Requiem de Marie-Josée Desvignes

    Comment énoncer la douleur ? Rendre compte. Transmuter pour dire ? Comment l’expulser du signe, la restituer dans toute sa puissance au fil percutant des mots ? Tant de tentatives aux chemins de la Littérature, avec toujours cette même acuité du silence à atteindre pour en soulever l’intensité.
     Marie-Josée Desvignes tente cette gageure, dans Requiem, hymne à la douleur crue, non tue, parlée dans une langue plurielle qui oscille entre pudeur métaphorique et énonciation assumée.
   Dans la forme elle tente. Prose et poésie se mêlent au parcours des pages qui alignent des typographies hétéroclites. Métaphore du morcellement, de la dislocation, de la sidération, ponctuée par des encres de l’auteure qui soutiennent cette pénétration au désastre au train des mots qui avancent.
   Dans les mots elle tente. Elle, présente aux jets des existences énoncées, elle assume la parole et donne à recevoir les strates du temps à porter la souffrance. Dans la violence des heurts à la page, se dessinent
 

Lumière blafarde- nuit sur le monde et – la lune à son plein
L’enfant expulsé-déchaînement torrentiel-en même temps que les
eaux-en une seconde-là-pas encore cadavre-mais-à l’agonie
-rejeté aux rives d’un silence profond-Bousculade dans les couloirs
-cris étouffés des blouses-ne vois plus rien-suis devenue sourde
-suis-avec mon enfant-ne demande pas à le voir-suis avec lui-
en lui puisqu’il n’est plus en moi-suis là-lui là-bas-qui est-il ? Où
est-il ? NOIR-tension heute, très haute, perfusion-on tire le lit dans
le clouloir, on l’emmène dans une autre salle-NOIR.
 

    Expurger, exorciser dans la parole à la page, dans le trait vertigineux des signes, pour ne pas oublier.

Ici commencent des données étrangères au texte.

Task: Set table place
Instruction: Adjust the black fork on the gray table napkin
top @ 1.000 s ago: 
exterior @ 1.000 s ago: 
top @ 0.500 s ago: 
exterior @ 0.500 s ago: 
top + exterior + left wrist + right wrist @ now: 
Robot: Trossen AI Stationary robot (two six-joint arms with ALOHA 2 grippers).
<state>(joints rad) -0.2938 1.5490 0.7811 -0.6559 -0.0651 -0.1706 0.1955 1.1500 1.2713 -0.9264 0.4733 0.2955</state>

Marie-Josée Desvignes est celle qui dit non, qui refuse de se taire, telle Antigone, convoquée au recueil, première femme de la littérature à se dresser contre l’horreur, à refuser d’accepter.
 

Antigone lui chantait à l’oreille. Elle, pouvait dormir en paix-sa crypte scellée loin du monde. Derrière ta pierre encore chaude, entends ma prière-
 

A la douleur du vide s’affronte la réminiscence de la première naissance-à peine quelques prémisses-quelques minutes-quelques efforts sereins.
Il y en aura d’autres puisque rien n’a eu lieu.
 

    Requiem, tombeau désiré des souffrances, ne pouvait pour ensevelir l’incapacité à énoncer la douleur offrir que cette ultime épaisseur, qui n’est pas celle du signe, impossible, ni celle formelle d’un alignement orthonormé de textes énumérés au protocole d’un recueil poétique. Mais dans la multiplicité des dislocations paradigmatiques et formelles Marie-Josée Desvignes enchaîne avec intensité les univers dramatiques comme un orchestre conduit les notes à l’ultime mélodie d’un silence qui, après l’avoir lue, donne toute sa puissance aux émotions suscitée par sa lecture.